American Airlines Group Inc. (NASDAQ:AAL) has reported its third-quarter 2023 financial results, showing a record third quarter revenue.
The US airline Group also provided a confident outlook for the final quarter of the year.
Record Third-Quarter Revenue
American Airlines Group Inc. delivered a strong performance, reporting a record third-quarter revenue of approximately $13.5 billion.
This substantial achievement demonstrates the company’s strong financial performance during this period.
GAAP Third-Quarter Net Loss
Despite the impressive revenue, American Airlines did encounter a GAAP third-quarter net loss of $545 million, which equates to ($0.83) per diluted share.
It’s essential to take this into account while analyzing their overall performance.
Excluding Net Special Items
For a clearer picture, let’s exclude net special items and look at the third-quarter net income. American Airlines Group Inc. recorded an income of $263 million, or $0.38 per diluted share.
This showcases a more positive financial outcome when certain factors are disregarded.
Remarkable Completion Factor
American Airlines stood out among U.S. network carriers with a remarkable third-quarter completion factor, setting a new standard for the industry.
As of the end of the third quarter in 2023, the company maintained approximately $13.5 billion in total available liquidity. This is a testament to their financial stability and preparedness for the future.
American Airlines successfully reduced its total debt by $1.4 billion during the third quarter, a strategic move to enhance their financial position.
Credit Rating Upgrades
Furthermore, the company received credit rating upgrades from prominent agencies, including Fitch, Moody’s, and Standard & Poor‘s, which further validates their commitment to excellence.
Robert Isom, CEO of American Airlines, expressed his satisfaction with the company’s performance, stating, “The American Airlines team continues to produce strong results.
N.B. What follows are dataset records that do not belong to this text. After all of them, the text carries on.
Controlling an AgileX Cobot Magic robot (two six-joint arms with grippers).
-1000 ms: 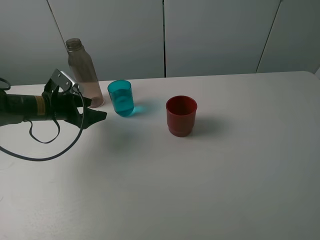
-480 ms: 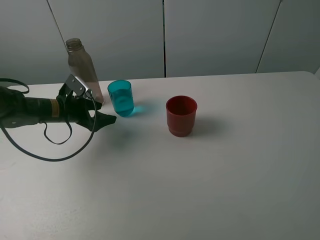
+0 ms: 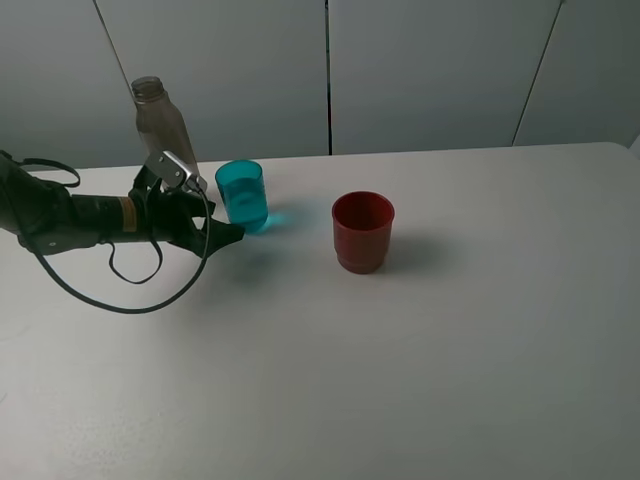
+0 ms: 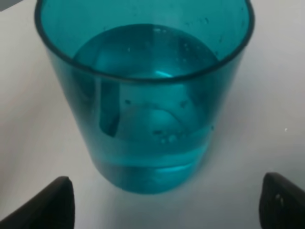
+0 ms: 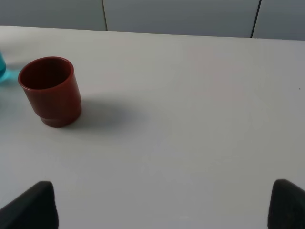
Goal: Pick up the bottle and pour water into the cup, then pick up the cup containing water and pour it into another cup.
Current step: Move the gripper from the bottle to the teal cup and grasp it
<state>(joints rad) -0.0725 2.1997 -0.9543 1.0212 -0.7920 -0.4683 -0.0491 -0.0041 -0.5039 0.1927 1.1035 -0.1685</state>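
Left wrist: left pincer [image 4: 163, 204] on cup [image 4: 143, 109]?
> No. It's apart, cup with water just ahead, not touching. Cup sits on table [image 3: 400, 350] between bottle [image 3: 160, 130] and red cup [image 3: 362, 230]. Right pincer [image 5: 157, 207] apart, empty.

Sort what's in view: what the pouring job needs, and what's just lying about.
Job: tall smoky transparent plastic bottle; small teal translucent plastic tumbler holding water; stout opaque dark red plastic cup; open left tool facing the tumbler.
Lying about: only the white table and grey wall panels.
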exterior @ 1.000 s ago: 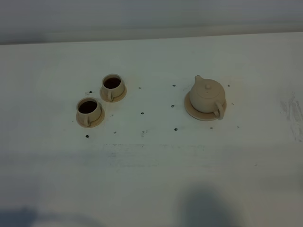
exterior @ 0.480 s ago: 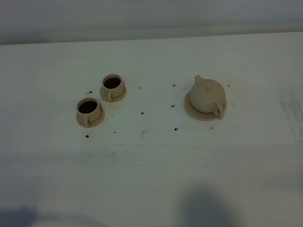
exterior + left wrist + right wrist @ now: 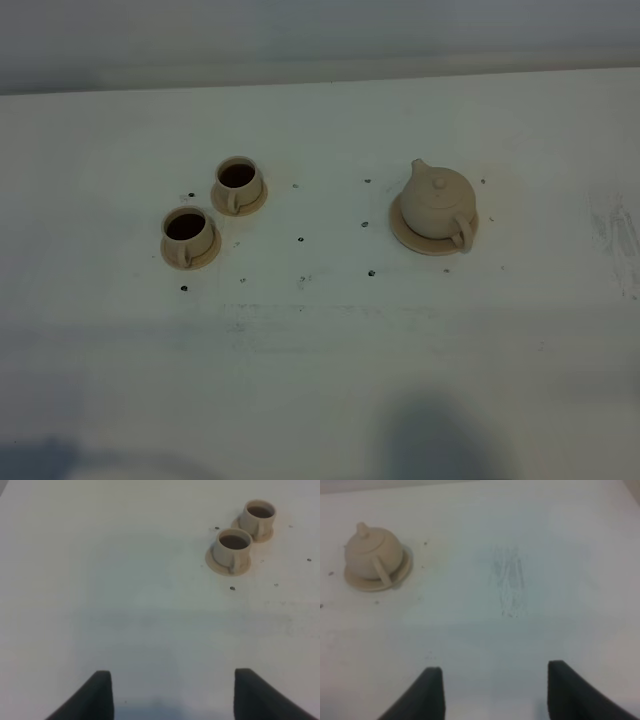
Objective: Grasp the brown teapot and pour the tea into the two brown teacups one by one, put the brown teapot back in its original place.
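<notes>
1. Exterior high view: the white desk [image 3: 320, 380] looks the same as a second ago; nothing has moved.
2. Teapot [image 3: 438, 203] sits on its coaster [image 3: 400, 228], right of centre.
3. Both cups [image 3: 187, 232] [image 3: 238, 182], left of centre, hold dark tea, so the task looks finished.
4. Left tool [image 3: 172, 692] and right tool [image 3: 494, 690] hang open, empty.
5. No readable writing.

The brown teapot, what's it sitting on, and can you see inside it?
The brown teapot stands on a flat round tan coaster, whose rim shows all around its base. The middle of the coaster is covered by the pot. The lid is on, so nothing inside can be seen.
</notes>
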`<action>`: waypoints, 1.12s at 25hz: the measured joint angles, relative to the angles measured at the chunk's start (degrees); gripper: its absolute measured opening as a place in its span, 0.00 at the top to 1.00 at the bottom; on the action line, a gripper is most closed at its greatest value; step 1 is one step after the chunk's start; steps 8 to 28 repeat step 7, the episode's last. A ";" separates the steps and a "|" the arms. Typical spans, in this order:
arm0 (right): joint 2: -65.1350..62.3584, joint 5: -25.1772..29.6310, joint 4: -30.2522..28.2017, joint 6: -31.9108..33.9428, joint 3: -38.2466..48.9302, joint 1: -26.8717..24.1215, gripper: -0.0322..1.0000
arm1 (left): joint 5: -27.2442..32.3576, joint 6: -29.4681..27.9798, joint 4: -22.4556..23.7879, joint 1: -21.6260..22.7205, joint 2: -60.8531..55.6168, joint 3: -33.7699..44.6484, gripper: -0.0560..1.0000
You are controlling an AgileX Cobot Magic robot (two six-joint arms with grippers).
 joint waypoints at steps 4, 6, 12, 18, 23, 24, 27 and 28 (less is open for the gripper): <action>0.00 0.00 0.00 0.00 0.00 0.00 0.50 | 0.00 0.00 0.00 0.00 0.00 0.00 0.45; 0.00 0.00 0.00 0.00 0.00 0.00 0.50 | 0.00 0.00 0.00 0.00 0.00 0.00 0.45; 0.00 0.00 0.00 0.00 0.00 0.00 0.50 | 0.00 0.00 0.00 0.00 0.00 0.00 0.45; 0.00 0.00 0.00 0.00 0.00 0.00 0.50 | 0.00 0.00 0.00 0.00 0.00 0.00 0.45; 0.00 0.00 0.00 0.00 0.00 0.00 0.50 | 0.00 0.00 0.00 0.00 0.00 0.00 0.45; 0.00 0.00 0.00 0.00 0.00 0.00 0.50 | 0.00 0.00 0.00 0.00 0.00 0.00 0.45; 0.00 0.00 0.00 0.00 0.00 0.00 0.50 | 0.00 0.00 0.00 0.00 0.00 0.00 0.45; 0.00 0.00 0.00 0.00 0.00 0.00 0.50 | 0.00 0.00 0.00 0.00 0.00 0.00 0.45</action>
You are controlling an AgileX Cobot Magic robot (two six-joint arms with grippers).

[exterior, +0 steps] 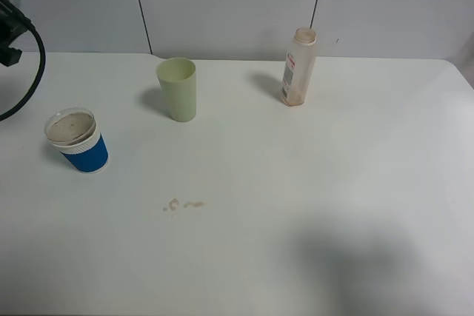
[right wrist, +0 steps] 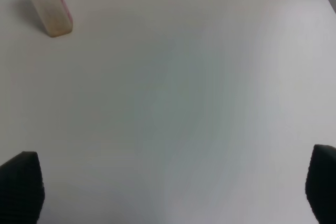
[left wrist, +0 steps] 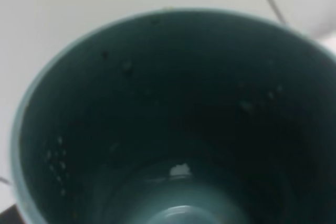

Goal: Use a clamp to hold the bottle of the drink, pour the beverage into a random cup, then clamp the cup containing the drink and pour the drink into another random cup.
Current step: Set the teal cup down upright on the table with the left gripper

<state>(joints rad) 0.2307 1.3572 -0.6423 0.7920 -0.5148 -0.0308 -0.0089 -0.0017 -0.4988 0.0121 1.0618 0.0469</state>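
Observation:
The teal cup (left wrist: 157, 129) fills the left wrist view, its dark green inside speckled with droplets. The left gripper's fingers are hidden behind it, and it sits tight against the camera as if gripped. Whether it holds any beverage I cannot tell. In the exterior view only the left arm's black body and cable (exterior: 15, 27) show at the far left edge. The blue-sleeved paper cup (exterior: 76, 140) stands at the left, its inside greyish-brown. The bottle (exterior: 298, 66) (right wrist: 50, 9) stands upright at the back right, looking almost empty. My right gripper (right wrist: 173, 187) hangs open above bare table.
A pale yellow-green tumbler (exterior: 177, 89) stands at the back, left of centre. Small brownish spill marks (exterior: 181, 204) lie on the white table (exterior: 296, 168) in front of it. A soft shadow (exterior: 355, 257) falls on the front right. A wall runs along the back edge.

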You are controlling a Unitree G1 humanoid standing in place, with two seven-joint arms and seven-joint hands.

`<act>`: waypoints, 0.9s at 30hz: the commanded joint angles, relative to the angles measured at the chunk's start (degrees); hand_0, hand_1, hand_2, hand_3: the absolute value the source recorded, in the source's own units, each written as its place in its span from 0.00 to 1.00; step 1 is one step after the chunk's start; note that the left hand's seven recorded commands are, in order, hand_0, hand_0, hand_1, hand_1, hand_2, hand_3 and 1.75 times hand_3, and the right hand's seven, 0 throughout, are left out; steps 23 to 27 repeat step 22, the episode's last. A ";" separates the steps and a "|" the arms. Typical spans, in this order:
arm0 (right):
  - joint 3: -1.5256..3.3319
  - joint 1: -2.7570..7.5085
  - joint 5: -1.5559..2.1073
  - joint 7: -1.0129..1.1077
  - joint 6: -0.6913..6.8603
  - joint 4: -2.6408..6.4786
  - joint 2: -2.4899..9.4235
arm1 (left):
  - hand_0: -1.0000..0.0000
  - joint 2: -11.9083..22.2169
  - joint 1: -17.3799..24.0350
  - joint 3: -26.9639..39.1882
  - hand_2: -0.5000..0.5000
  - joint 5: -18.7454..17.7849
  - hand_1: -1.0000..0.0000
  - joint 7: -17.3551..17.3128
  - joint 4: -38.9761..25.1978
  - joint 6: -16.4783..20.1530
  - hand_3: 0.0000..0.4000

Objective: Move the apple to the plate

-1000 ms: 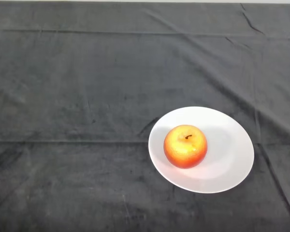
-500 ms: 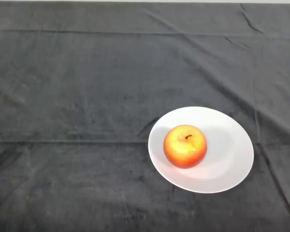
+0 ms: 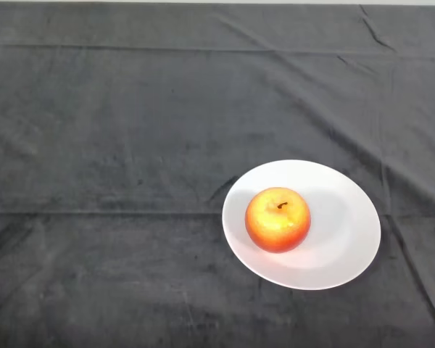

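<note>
Nothing has moved since the earlier pictures. On the near right sits 1 white plate (image 3: 348,239), and the red and yellow apple (image 3: 278,219) stands on its left part, stem up. The dark cloth (image 3: 130,145) stretches far behind, with folds. No writing shows anywhere.

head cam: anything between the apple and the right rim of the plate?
Nothing. In the head view the red-yellow apple sits left of centre on the round white plate; from it to the right rim there is only bare white plate surface.
</note>
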 commanded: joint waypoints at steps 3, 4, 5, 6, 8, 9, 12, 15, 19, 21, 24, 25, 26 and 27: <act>0.74 2.18 0.14 -0.34 0.14 1.62 2.80 | 1.00 0.70 -0.72 -0.32 0.50 2.44 1.00 0.18 -0.27 0.40 0.00; 0.73 2.18 0.14 -0.34 0.14 1.62 2.80 | 1.00 0.70 -0.76 -0.34 0.50 2.65 1.00 0.23 -0.31 0.44 0.00; 0.73 2.19 0.14 -0.34 0.15 1.61 2.80 | 1.00 0.68 -0.83 -0.36 0.50 2.89 1.00 0.29 -0.35 0.47 0.00; 0.73 2.19 0.15 -0.34 0.15 1.61 2.80 | 1.00 0.64 -0.90 -0.40 0.50 3.12 1.00 0.37 -0.40 0.47 0.00; 0.73 2.19 0.15 -0.34 0.15 1.60 2.80 | 1.00 0.55 -1.06 -0.47 0.50 3.55 1.00 0.53 -0.47 0.48 0.00; 0.73 2.20 0.15 -0.34 0.16 1.59 2.80 | 1.00 0.51 -1.16 -0.51 0.50 3.77 1.00 0.62 -0.52 0.47 0.00; 0.73 2.21 0.15 -0.34 0.17 1.57 2.81 | 1.00 0.32 -1.28 -0.64 0.50 4.48 1.00 0.77 -0.67 0.32 0.00; 0.73 2.22 0.16 -0.34 0.18 1.55 2.81 | 1.00 0.18 -1.21 -0.73 0.50 5.21 1.00 0.86 -0.80 0.14 0.00; 0.72 2.23 0.16 -0.33 0.19 1.52 2.81 | 1.00 -0.11 -1.00 -0.88 0.50 6.15 1.00 1.02 -0.93 -0.23 0.00; 0.72 2.24 0.17 -0.33 0.20 1.51 2.81 | 1.00 -0.14 -0.83 -0.97 0.50 6.64 1.00 1.05 -0.99 -0.37 0.00; 0.72 2.24 0.17 -0.33 0.21 1.50 2.81 | 1.00 -0.08 -0.76 -1.00 0.50 6.88 1.00 1.05 -1.03 -0.41 0.00; 0.72 2.24 0.17 -0.33 0.21 1.50 2.81 | 1.00 -0.08 -0.76 -1.00 0.50 6.88 1.00 1.05 -1.03 -0.41 0.00; 0.72 2.24 0.17 -0.33 0.21 1.50 2.81 | 1.00 -0.08 -0.76 -1.00 0.50 6.88 1.00 1.05 -1.03 -0.41 0.00; 0.72 2.24 0.17 -0.33 0.21 1.50 2.81 | 1.00 -0.08 -0.76 -1.00 0.50 6.88 1.00 1.05 -1.03 -0.41 0.00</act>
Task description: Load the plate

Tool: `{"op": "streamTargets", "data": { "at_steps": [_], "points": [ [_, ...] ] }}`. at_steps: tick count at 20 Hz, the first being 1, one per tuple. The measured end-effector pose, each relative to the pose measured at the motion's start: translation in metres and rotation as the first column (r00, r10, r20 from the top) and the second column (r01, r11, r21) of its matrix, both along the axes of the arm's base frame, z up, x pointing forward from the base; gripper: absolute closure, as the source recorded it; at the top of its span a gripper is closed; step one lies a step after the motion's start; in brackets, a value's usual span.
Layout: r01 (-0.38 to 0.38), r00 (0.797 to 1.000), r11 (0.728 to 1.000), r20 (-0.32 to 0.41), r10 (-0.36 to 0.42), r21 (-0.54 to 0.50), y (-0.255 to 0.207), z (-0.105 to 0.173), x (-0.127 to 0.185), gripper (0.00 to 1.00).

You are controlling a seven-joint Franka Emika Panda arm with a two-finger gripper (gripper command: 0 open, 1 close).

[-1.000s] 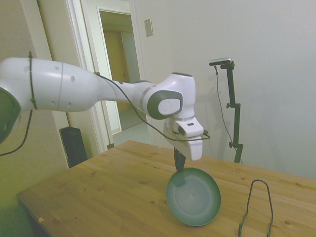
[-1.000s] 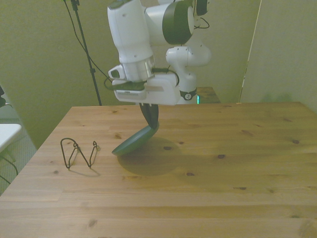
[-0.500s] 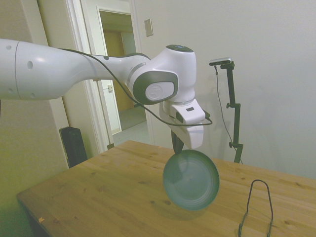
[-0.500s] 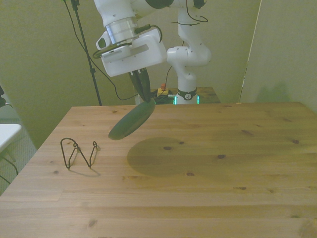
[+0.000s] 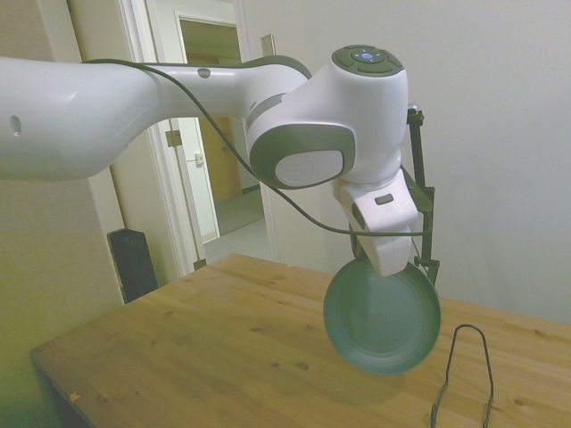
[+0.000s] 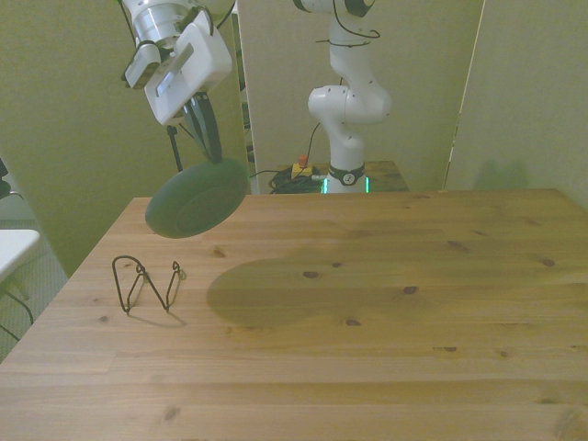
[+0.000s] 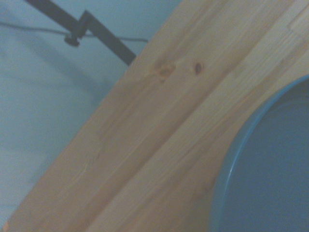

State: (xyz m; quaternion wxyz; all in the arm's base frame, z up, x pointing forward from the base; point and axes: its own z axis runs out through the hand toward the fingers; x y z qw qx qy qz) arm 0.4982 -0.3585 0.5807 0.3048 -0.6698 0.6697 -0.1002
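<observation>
The end effector [image 6: 213, 158] was clamped on the upper rim of the plate [image 6: 197, 198], its dark fingers [image 6: 208, 138] pinching the edge from above while the white housing angled down from the wrist. In the side view the end effector [image 5: 364, 259] sat mostly hidden behind its own white body, just where the plate [image 5: 382, 318] began. The plate hung clear of the counter [image 6: 386, 303], well above the wood, tilted steeply on edge: the side view showed its hollow inner face, and the front view showed its matte green underside. It cast a broad, soft shadow [image 6: 276, 292] on the boards below, lying toward the front view's right of the plate. The thin black wire rack [image 6: 147, 283] stood on the counter near the front view's left edge, lower than the plate and apart from it; in the side view the rack [image 5: 466, 374] rose just beside the plate's lower edge without touching it. The wrist view caught a blurred arc of the plate's rim [image 7: 227, 169] against the pale planks of the counter [image 7: 145, 135].
</observation>
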Motion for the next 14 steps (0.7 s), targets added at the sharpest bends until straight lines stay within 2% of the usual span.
{"op": "streamTargets", "data": {
  "at_steps": [6,10,14],
  "points": [
    [0.147,0.983,0.988,0.102,-0.151,0.041,-0.046,-0.003,-0.018,1.0],
    [0.219,0.956,0.973,0.185,-0.229,0.073,-0.071,-0.007,-0.029,1.0],
    [0.26,0.932,0.962,0.239,-0.273,0.087,-0.094,-0.023,-0.034,1.0]
  ]
}}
Our team is delivering record-setting reliability and operational performance.”
“We are executing on our plans and remain well-positioned for the future, supported by the strength of our network, our young and modern fleet, and our outstanding team.”
American Airlines delivered a strong operation in the third quarter, with a record-setting performance during the peak summer travel period.
The airline operated more than 515,000 flights, maintaining an average load factor of 84%. Notably, they achieved the best-ever third-quarter completion factor among U.S. network carriers.
The company is committed to building on this momentum and ensuring a reliable operation during the upcoming holiday travel season.
American Airlines Group Inc. generated record third-quarter revenues of approximately $13.5 billion.
This remarkable financial feat was driven by robust demand and record-setting revenue from co-brand credit cards and travel rewards programs.
Corporate and Government Revenue
The third quarter witnessed year-over-year growth in corporate and government revenue, affirming American Airlines’ strength in these sectors.
Additionally, the company continued to experience strong demand and revenue from unmanaged business travel.
In terms of the operating margin, American Airlines recorded a margin of (1.7%) and a net loss of $545 million on a GAAP basis in the third quarter.
However, when we exclude net special items, they achieved an operating margin of 5.4% and a net income of $263 million. This surpassed the high end of the company’s prior guidance, highlighting their financial resilience.
Debt Reduction Progress
American Airlines is dedicated to strengthening its balance sheet. In the third quarter alone, they reduced their total debt by $1.4 billion, making significant progress toward their goal of reducing total debt by $15 billion by the end of 2025.
As of September 30, 2023, the company had already reduced its total debt by approximately $10.9 billion from peak levels in mid-2021.
This commitment to financial stability hasn’t gone unnoticed. Fitch, Moody’s, and Standard & Poor’s each upgraded the US carrier’s credit rating during the third quarter, underlining the company’s strategic efforts to enhance their financial foundation.
Looking ahead, American Airlines anticipates a fourth-quarter 2023 adjusted operating margin ranging from 2% to 4%, based on demand trends and the current fuel price forecast.
Moreover, for the full year of 2023, they expect an adjusted operating margin of approximately 7%. This outlook demonstrates their confidence in sustaining and building upon their financial success.